:: Work to be completed ::
From the entries that follow, copy exactly the lines beginning at the line holding "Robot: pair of" and continuing through the line holding "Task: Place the".

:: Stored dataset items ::
########
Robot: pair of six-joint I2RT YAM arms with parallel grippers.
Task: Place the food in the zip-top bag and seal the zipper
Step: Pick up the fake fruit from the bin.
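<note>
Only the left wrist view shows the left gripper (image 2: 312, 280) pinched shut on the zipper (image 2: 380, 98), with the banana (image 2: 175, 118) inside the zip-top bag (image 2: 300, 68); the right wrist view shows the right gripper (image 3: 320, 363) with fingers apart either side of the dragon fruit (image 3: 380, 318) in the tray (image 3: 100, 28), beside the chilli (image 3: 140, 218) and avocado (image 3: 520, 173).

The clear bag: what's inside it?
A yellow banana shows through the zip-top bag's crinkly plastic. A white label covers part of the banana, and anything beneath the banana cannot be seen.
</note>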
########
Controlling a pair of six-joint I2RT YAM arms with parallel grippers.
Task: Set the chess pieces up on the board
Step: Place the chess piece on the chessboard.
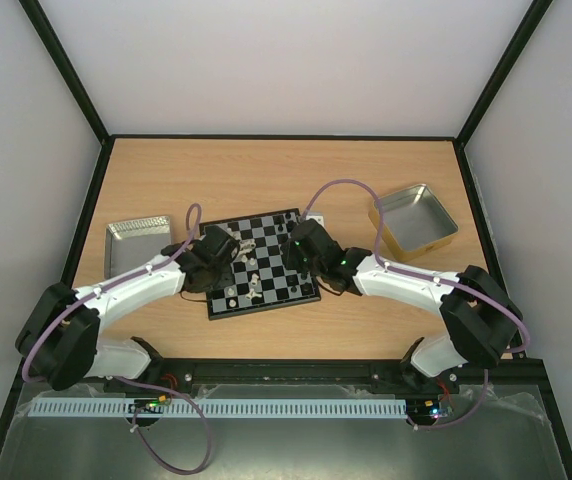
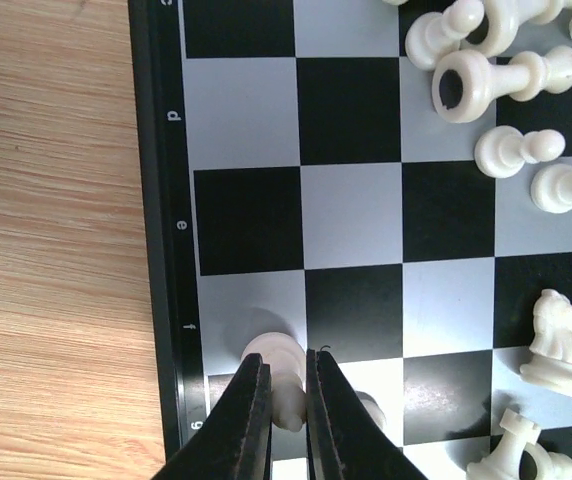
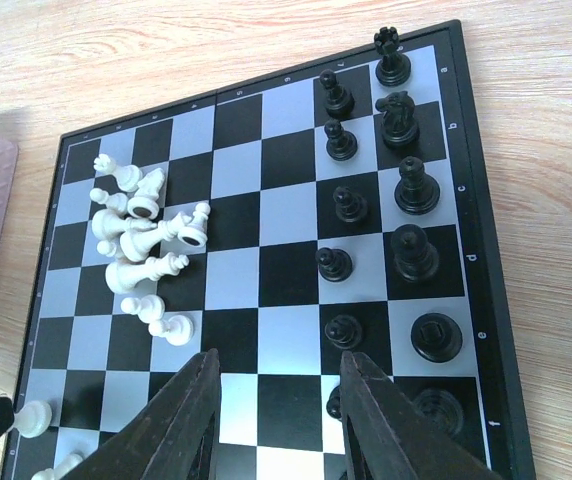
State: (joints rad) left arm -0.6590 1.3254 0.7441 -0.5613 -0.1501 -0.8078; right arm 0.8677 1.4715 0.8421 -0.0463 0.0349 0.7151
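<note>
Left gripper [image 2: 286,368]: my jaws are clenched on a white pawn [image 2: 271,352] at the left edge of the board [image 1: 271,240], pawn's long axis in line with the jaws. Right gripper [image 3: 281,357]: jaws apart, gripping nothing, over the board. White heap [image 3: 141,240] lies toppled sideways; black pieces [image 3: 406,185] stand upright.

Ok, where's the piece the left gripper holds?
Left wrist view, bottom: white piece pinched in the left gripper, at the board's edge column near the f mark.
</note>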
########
:: Written reply ::
Robot: pair of six-joint I2RT YAM arms with parallel grippers.
Task: Place the food in the zip-top bag and seal the zipper

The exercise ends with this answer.